Diversity Measurement and Subset Selection for Instruction Tuning Datasets
This work addresses the challenge of efficient dataset curation for fine-tuning large language models, offering a method to enhance instruction-following capabilities, though it is incremental as it builds on prior diversity-focused heuristics.
The paper tackled the problem of selecting diverse data subsets for instruction tuning of large language models by proposing a diversity measurement using determinantal point processes and log determinant distance, showing that this measure correlates with improved downstream instruction-following performance in experiments.

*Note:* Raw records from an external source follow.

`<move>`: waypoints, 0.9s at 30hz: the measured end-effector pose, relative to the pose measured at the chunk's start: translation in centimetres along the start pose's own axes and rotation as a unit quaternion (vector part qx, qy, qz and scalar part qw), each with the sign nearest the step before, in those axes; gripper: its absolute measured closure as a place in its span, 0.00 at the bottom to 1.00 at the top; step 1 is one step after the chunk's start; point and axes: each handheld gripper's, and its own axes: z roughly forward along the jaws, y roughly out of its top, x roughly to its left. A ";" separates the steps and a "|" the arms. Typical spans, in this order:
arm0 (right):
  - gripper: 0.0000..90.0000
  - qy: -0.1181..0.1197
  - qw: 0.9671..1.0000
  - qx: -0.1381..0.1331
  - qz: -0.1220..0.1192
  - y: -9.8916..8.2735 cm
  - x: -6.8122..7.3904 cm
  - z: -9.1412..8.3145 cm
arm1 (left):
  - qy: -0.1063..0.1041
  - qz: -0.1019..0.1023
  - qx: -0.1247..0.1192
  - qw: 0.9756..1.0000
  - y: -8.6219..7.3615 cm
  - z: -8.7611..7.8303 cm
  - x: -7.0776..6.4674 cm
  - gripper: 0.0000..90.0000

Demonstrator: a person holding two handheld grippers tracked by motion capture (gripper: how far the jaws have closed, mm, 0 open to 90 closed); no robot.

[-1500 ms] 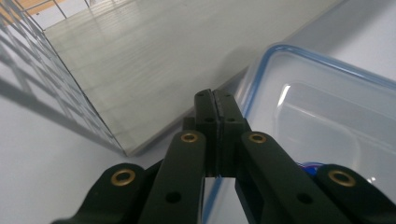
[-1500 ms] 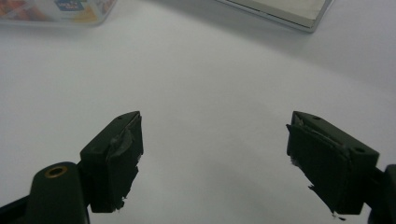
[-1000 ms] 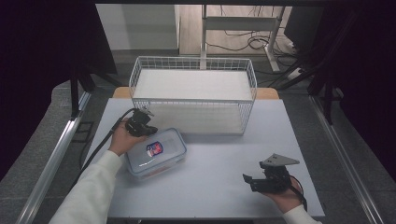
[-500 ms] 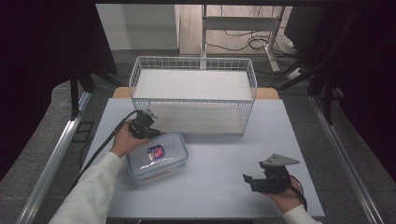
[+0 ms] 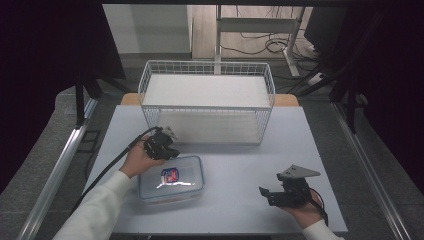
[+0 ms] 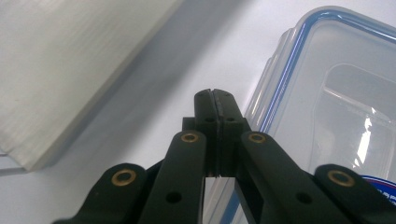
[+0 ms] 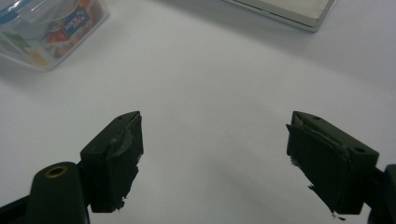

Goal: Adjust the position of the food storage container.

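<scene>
A clear plastic food container (image 5: 171,178) with a blue-rimmed lid and a red and blue label lies on the white table, left of centre. My left gripper (image 5: 170,142) hovers just behind the container's far left corner, its jaws shut with nothing between them. In the left gripper view the shut fingertips (image 6: 215,100) sit just beside the lid's (image 6: 327,107) blue edge. My right gripper (image 5: 264,192) rests low near the table's front right, open and empty. In the right gripper view its jaws (image 7: 212,158) stand wide over bare table, with the container (image 7: 46,28) far off at upper left.
A white wire basket (image 5: 207,100) stands at the back middle of the table (image 5: 240,160), its base edge (image 7: 285,11) visible in the right gripper view. A black cable (image 5: 107,167) trails from the left gripper over the table's left edge.
My left hand has moved a little to the right and away from me, from the container's left side to its far left corner. The right hand has stayed put.
</scene>
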 end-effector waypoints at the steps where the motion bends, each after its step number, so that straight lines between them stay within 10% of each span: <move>1: 0.21 0.000 1.000 0.000 0.000 0.0 0.0 0.0 | -0.001 0.001 0.000 1.000 0.0 0.0 -0.1 1.00; 7: 0.21 -0.001 1.000 0.001 0.000 0.0 0.0 0.0 | 0.021 0.007 -0.009 1.000 -0.1 -0.5 -0.2 1.00; 14: 0.21 -0.002 1.000 -0.001 0.001 -0.2 -0.1 -0.1 | 0.059 -0.044 -0.038 0.997 -2.0 -4.7 1.4 1.00; 27: 0.21 -0.004 1.000 0.002 0.002 0.0 0.1 0.0 | 0.071 -0.158 -0.063 0.983 -13.2 -8.3 0.1 1.00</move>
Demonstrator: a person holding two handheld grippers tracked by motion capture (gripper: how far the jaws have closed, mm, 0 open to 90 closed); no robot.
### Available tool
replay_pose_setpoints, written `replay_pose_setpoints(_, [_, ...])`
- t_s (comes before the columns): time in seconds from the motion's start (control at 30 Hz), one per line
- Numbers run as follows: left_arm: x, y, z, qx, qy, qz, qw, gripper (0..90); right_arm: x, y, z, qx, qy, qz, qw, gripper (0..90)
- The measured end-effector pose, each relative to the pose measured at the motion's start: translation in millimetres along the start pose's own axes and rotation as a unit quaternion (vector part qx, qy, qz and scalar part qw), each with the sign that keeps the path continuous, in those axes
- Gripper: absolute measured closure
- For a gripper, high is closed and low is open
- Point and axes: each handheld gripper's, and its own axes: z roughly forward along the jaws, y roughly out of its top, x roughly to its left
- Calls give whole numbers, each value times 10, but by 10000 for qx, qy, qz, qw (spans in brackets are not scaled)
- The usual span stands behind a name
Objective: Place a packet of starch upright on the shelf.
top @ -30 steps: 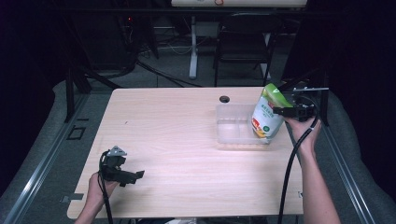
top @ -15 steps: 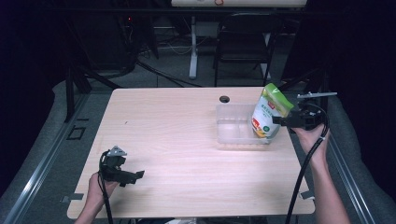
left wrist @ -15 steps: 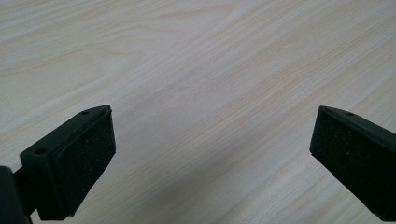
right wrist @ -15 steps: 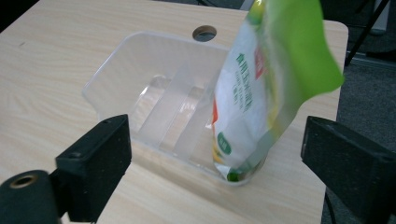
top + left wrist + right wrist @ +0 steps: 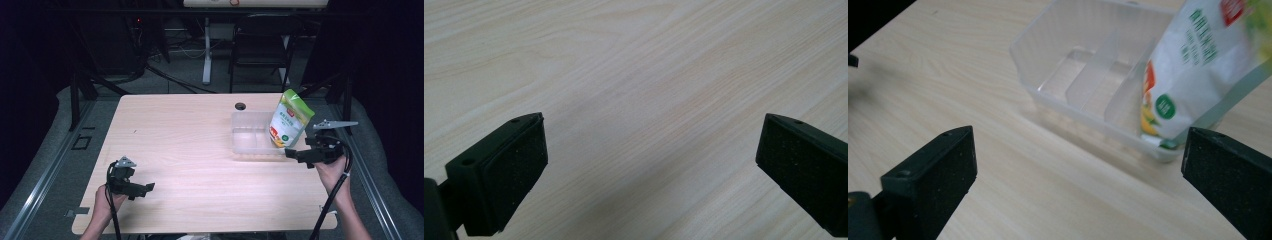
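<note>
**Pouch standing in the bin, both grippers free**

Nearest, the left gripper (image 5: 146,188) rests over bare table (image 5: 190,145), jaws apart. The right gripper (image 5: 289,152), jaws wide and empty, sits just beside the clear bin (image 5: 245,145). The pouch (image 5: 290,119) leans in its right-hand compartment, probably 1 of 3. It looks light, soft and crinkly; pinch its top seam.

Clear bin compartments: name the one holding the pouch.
The clear bin is split by dividers; the pouch stands tilted in the end compartment nearest the right gripper. The other compartments look empty.
</note>
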Motion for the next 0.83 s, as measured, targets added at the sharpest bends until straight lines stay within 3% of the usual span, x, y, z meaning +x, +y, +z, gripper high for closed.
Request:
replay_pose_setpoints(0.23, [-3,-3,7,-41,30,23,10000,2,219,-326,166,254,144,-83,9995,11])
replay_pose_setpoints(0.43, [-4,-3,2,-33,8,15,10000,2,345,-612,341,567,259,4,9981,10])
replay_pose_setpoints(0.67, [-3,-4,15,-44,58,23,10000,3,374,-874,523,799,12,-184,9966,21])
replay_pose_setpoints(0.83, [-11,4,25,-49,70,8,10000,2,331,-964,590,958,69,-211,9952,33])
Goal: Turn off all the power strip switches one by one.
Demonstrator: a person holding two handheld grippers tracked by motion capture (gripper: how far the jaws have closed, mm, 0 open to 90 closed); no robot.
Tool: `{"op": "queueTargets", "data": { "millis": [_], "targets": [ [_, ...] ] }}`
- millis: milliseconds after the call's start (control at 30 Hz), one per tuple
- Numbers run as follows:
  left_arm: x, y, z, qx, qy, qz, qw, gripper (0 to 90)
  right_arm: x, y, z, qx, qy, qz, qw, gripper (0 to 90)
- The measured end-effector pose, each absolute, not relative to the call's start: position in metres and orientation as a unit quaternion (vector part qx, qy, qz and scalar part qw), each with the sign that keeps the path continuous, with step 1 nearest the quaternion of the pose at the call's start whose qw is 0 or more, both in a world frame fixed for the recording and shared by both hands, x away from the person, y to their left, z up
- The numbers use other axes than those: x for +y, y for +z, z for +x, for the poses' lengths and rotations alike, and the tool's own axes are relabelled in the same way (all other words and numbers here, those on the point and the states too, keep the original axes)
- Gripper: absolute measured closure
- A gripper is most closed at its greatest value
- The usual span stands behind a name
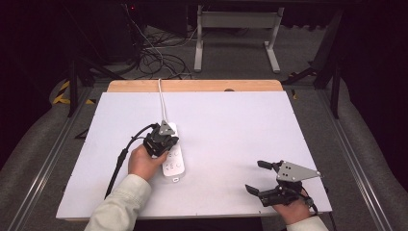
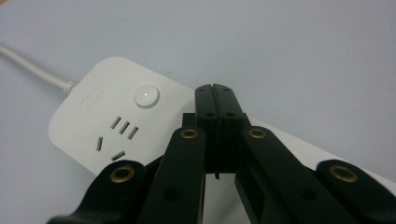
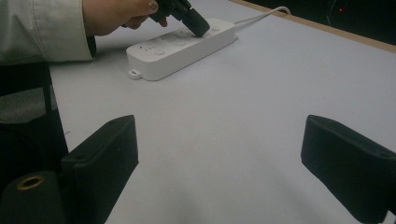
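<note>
Left gripper (image 2: pixel 215 100), jaws pressed together on nothing, tips over the power strip (image 2: pixel 88 126): rigid, light, slick plastic, likeliest gripped across its narrow sides; right gripper (image 3: pixel 219 163) gapes wide, empty.

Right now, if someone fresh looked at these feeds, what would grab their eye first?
The white power strip on the white table, left of centre, its cable running to the far edge. The left gripper, jaws shut, tips down over the strip close to its round button. The right gripper waits wide open at the near right, holding nothing.
</note>
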State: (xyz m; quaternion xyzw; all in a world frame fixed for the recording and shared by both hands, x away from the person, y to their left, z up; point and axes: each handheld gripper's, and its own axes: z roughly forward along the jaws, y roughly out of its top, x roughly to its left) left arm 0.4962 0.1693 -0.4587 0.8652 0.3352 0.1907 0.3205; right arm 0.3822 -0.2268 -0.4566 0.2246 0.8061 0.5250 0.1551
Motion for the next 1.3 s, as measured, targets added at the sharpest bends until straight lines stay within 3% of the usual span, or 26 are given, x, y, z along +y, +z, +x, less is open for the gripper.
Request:
{"op": "queueTargets", "data": {
  "millis": [267,400,533,700,900,1300],
  "targets": [
    [0.165,-0.46,0.493,0.335,0.21,0.864,0.313,90.0,-0.226,-0.457,0.382,0.807,0.524,0.225,0.155,11.7],
    [0.168,-0.461,0.495,0.344,0.193,0.86,0.323,90.0,-0.226,-0.457,0.382,0.807,0.523,0.224,0.154,11.7],
    [0.162,-0.461,0.491,0.338,0.217,0.863,0.307,90.0,-0.226,-0.457,0.382,0.807,0.524,0.225,0.153,11.7],
    [0.172,-0.455,0.496,0.354,0.185,0.855,0.329,90.0,-0.226,-0.457,0.382,0.807,0.525,0.224,0.154,11.7],
    [0.18,-0.439,0.494,0.352,0.193,0.836,0.374,90.0,-0.227,-0.458,0.384,0.807,0.524,0.227,0.152,11.7],
    [0.194,-0.437,0.518,0.376,0.184,0.83,0.368,90.0,-0.226,-0.457,0.383,0.807,0.523,0.226,0.153,11.7]
  ]
}}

We aim to select data subsets for the fine-tuning of large language models to more effectively follow instructions. Prior work has emphasized the importance of diversity in dataset curation but relied on heuristics such as the number of tasks. In this paper, we use determinantal point processes to capture the diversity and quality of instruction tuning datasets for subset selection. We propose to measure dataset diversity with log determinant distance that is the distance between the dataset of interest and a maximally diverse reference dataset. Our experiments demonstrate that the proposed diversity measure in the normalized weight gradient space is correlated with downstream instruction-following performance. Consequently, it can be used to inform when data selection is the most helpful and to analyze dataset curation strategies. We demonstrate the utility of our approach on various instruction tuning datasets.